"""

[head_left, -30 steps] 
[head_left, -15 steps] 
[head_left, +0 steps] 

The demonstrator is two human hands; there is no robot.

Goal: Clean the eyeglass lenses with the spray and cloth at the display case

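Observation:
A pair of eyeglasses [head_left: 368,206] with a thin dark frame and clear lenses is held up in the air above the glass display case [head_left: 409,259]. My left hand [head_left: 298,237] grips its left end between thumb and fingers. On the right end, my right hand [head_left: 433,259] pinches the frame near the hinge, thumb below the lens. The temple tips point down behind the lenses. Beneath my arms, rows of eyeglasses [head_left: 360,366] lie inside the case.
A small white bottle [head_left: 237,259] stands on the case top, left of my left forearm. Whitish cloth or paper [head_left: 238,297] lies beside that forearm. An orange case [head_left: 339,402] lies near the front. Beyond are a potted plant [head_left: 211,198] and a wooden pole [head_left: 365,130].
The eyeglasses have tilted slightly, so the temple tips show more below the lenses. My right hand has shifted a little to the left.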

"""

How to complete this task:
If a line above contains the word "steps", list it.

Completed task:
[head_left, -30 steps] 
[head_left, -15 steps] 
[head_left, +0 steps] 

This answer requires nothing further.